In contrast to Q, patients tended to increase non-con muscle thickness and echo-intensity in BB. BC patients who had undergone breast surgical intervention believe that lifting heavy objects would increase the chance of developing breast cancer-related lymphedema59 and leading to fear and avoidance of the affected arm60,61. MBC patients tend to have lower function levels, represented as lower grip strength and a restricted shoulder range of motion47. In the present sample, 7 and 2 out of 13 patients had had a mastectomy and conserving surgery, respectively. As a result, exercise may have been intense enough to keep function in the upper limbs (similar ULFI punctuation and a slight increase in BB non-con thickness), but not in the lower limbs (− 1.76% LLFI punctuation) in the present sample. Present results concur with a meta-analysis that found exercise in patients with cancer interventions have a large effect on upper extremities than lower limbs, as upper limbs may be more susceptible to a decrease in muscle strength due to physical inactivity during treatment, while activity of daily living such as walking may attenuate the decrease in the lower limbs62.

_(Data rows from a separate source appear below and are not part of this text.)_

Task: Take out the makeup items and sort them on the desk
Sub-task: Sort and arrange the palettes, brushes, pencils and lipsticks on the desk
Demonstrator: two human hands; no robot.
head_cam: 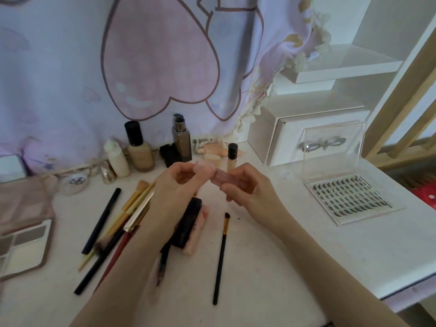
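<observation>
Both hands are raised over the middle of the white desk (271,256). My left hand (174,187) pinches a rounded pink cap (201,166). My right hand (247,187) grips a translucent pink tube (220,177) right beside the cap. Below them lie a dark lipstick case (186,223), a pale pink tube (197,232) and a black-handled brush (221,256). A pile of pencils and brushes (118,223) lies to the left. Foundation bottles (140,149) and a tall grey bottle (181,138) stand at the back.
An open eyeshadow palette (23,246) and a pink pouch (23,199) sit at the left edge. A clear box of false lashes (346,197) lies open at right, in front of a white drawer box (306,135). A small concealer bottle (232,156) stands behind my hands.
</observation>
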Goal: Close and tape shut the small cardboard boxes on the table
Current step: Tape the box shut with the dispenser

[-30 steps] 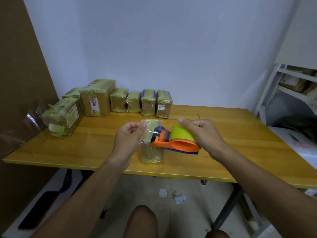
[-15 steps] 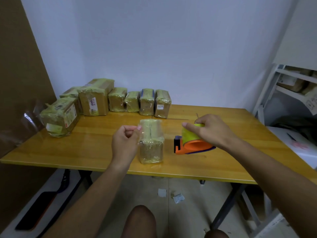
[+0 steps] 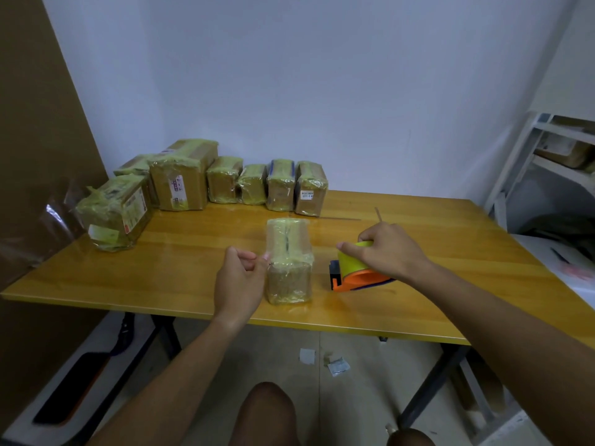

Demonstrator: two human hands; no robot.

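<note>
Left hand curled, thumb and fingertips pinching the tape edge at the left upper side of the small box. Right hand curled over the tape dispenser, fingers wrapped on the yellow-green roll, the orange body resting on the table just right of the box, not touching it.

Head view only. Box stands upright near the front edge of the table, between the two hands, top flaps closed with a dark seam showing under clear tape; tape wraps the top and upper sides.

Handling, my guess: small and light, cardboard stiff enough to squeeze lightly, but the glossy tape makes it slippery. Best held by the two side faces, or pressed down from the top while smoothing. A loose tape end will stick to fingers.

Row of taped boxes along the back left edge, a larger one tilted at the far left. White labels on several; print too small to read. No brand readable.
</note>
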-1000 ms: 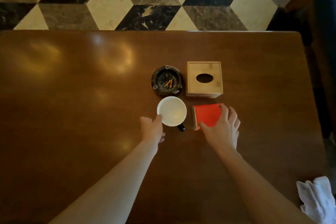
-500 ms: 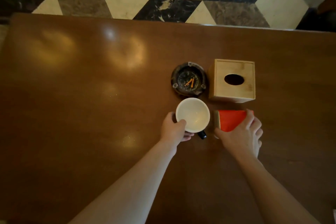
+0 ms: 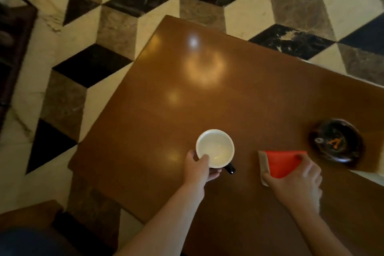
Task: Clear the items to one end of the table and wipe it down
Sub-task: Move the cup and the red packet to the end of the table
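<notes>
Glossy brown table [image 3: 207,93] over a cube-patterned marble floor [image 3: 259,6], frame slightly blurred. Left hand [image 3: 198,167] grips the white mug [image 3: 215,148] by its rim and side; right hand [image 3: 299,178] pinches a red booklet [image 3: 280,162] lying flat near the mug. Dark ashtray [image 3: 336,143] with orange butts sits just beyond the booklet, apart from it.

Both bare forearms reach forward from bottom edge. Left hand [image 3: 199,169] curled, thumb over near rim of white cup [image 3: 215,148], fingers wrapped beneath its side. Right hand [image 3: 297,181] palm down, slightly motion-blurred, fingers spread over near corner of red booklet [image 3: 281,163], thumb at its left edge. Hands apart, left forearm angled rightward, right forearm angled leftward.
</notes>
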`<state>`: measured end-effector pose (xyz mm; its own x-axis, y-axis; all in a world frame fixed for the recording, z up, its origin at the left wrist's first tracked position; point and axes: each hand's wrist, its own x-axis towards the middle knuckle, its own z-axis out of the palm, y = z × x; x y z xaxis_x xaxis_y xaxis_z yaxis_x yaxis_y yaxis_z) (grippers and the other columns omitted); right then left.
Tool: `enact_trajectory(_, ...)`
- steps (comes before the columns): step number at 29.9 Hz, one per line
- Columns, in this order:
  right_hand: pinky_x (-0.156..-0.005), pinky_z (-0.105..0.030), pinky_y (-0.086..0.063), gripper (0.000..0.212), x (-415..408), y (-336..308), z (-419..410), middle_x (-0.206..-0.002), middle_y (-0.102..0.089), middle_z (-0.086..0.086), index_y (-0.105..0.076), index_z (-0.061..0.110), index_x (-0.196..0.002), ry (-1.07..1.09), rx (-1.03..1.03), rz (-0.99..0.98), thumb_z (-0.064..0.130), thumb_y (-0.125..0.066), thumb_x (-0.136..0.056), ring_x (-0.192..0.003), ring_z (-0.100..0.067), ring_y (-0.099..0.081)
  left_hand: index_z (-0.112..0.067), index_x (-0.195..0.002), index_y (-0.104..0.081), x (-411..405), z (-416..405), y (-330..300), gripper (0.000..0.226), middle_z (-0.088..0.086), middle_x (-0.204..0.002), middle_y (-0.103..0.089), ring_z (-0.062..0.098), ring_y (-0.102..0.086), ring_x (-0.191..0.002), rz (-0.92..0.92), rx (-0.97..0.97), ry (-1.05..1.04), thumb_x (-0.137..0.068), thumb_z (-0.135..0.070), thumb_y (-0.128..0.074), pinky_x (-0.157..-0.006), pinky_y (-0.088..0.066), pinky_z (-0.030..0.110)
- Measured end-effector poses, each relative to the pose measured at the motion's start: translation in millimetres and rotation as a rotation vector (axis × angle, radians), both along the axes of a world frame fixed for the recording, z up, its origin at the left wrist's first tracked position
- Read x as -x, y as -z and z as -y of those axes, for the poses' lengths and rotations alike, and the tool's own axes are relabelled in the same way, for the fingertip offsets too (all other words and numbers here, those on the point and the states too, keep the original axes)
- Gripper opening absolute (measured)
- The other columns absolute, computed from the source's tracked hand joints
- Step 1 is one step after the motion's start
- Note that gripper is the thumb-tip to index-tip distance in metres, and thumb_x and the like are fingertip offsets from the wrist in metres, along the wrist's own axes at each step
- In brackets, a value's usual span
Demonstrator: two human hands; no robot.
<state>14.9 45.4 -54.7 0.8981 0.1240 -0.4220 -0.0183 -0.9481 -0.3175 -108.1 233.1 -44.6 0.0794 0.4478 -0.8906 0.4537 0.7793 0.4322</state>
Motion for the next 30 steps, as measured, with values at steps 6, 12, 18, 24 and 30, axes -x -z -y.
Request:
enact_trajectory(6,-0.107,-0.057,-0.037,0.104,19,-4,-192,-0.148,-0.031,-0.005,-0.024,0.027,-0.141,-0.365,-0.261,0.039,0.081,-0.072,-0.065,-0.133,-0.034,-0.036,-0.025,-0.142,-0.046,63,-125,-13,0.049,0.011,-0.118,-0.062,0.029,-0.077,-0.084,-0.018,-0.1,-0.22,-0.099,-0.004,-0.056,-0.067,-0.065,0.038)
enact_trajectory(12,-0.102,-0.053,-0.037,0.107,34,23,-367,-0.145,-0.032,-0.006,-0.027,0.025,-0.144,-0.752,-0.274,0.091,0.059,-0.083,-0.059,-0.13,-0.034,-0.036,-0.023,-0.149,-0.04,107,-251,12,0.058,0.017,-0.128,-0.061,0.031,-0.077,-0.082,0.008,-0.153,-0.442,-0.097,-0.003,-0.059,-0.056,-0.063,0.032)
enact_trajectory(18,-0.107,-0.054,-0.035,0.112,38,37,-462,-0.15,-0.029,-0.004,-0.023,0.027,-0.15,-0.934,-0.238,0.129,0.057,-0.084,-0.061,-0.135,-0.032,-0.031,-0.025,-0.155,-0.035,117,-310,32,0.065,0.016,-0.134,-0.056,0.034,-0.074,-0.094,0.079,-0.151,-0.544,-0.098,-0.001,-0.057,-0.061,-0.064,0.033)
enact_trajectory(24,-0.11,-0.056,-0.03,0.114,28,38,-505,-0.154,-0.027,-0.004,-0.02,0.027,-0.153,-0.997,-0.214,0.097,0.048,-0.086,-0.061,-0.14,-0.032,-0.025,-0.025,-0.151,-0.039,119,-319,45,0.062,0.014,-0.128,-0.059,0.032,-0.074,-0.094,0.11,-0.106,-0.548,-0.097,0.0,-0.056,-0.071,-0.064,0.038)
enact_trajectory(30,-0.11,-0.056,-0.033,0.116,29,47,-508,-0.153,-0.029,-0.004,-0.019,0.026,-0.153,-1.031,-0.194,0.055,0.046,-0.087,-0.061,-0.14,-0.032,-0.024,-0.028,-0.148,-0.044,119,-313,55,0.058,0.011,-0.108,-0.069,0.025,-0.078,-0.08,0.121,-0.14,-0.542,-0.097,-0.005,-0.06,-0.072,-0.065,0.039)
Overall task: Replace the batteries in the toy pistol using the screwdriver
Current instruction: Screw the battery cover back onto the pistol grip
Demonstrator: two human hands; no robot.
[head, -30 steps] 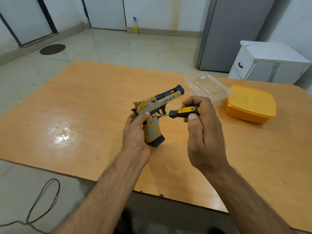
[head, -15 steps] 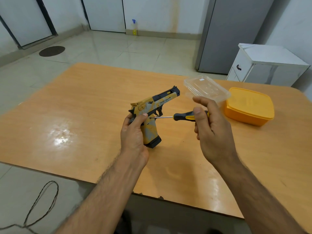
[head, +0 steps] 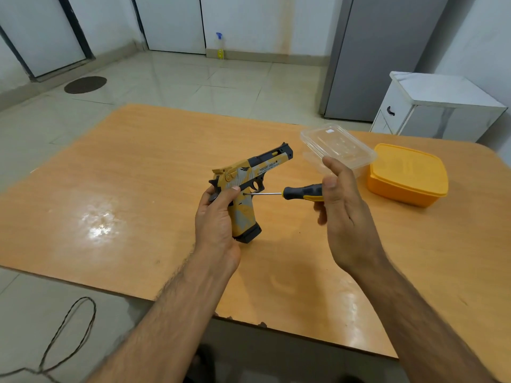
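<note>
Change: since 0.5 s ago, we are seeing our right hand (head: 349,214) loosening, fingers spreading off the black-and-yellow-handled screwdriver (head: 301,192).
Left hand (head: 218,217): gripping the yellow-and-grey plastic toy pistol (head: 249,186) above the orange wooden table (head: 138,175).
Right hand: pinching the handle lightly.
Screwdriver tip: touching the pistol's grip.

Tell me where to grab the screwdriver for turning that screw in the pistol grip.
Grip the screwdriver on its thick black-and-yellow handle, coming from the right end, away from the pistol. It lies roughly level with the thin shaft pointing left into the grip, so only the handle gives purchase for twisting. The right hand already pinches it there; the left hand holds the pistol.
</note>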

It should be highlighted that QLQBR-23 significantly correlated with most US outcomes (Table 3). This finding supports the importance of US outcomes, as health-related QoL predicts mortality in the BC population63. Besides, muscle mass has been associated with mortality64. Specifically, the strongest association was found in those measured in the upper limb (0.55** and 0.61** for BB non-con and contraction thickness, respectively). This concurs with results from the linear regression (Table 4), in which this US outcome explained 70% of QLQ-BR 23 variance once corrected by age and weight.

Recent research proposes muscle mass preservation as a strategy to reduce treatment-related toxicities65 and manage cancer cachexia, which is associated with mortality66. In this regard, exercise intervention is currently proposed as a treatment aimed at counteracting muscle wasting and deterioration57,58,67. There is evidence enough to prescribe exercise-dose depending on the symptom or secondary effect aimed at improving during cancer survivorship68. However, dose targeting muscle mass preservation or hypertrophy have not been elucidated among cancer survivors yet53. As previously mentioned, in MBC, muscle changes may be influenced by several factors such as treatment or exercise adaptation due to bone metastasis. As a consequence, the exercise-dose from the present intervention may not be intense enough to produce changes. On the other hand, given the relationship between hormonal status and outcomes such as BMI, FT inflammation and systemic markers69, future research should study the relationship of presented US biomarkers and systemic markers related to inflammation status in women with different hormonal treatment and after exercise intervention70. In addition, future research should include interventions with a longer duration to study if further time is required to see statistical changes in presented outcomes. Lately, future randomized controlled trials should study differences between the presented US biomarkers with control groups.

Conclusion

The present study analyzed US biomarkers' responsiveness to an exercise intervention in MBC patients and its relationship with functional and PRO. US biomarkers related to muscle architecture (muscle thickness) showed greater responsiveness than those related to FT and PROs. After the intervention, improvements were observed in upper limb US outcomes, which mostly correlated with QLQ-BR 23 and explained 70% of its variance once corrected by age and weight. Future research should address proposed US biomarkers to measure the effect of exercise interventions in MBC patients.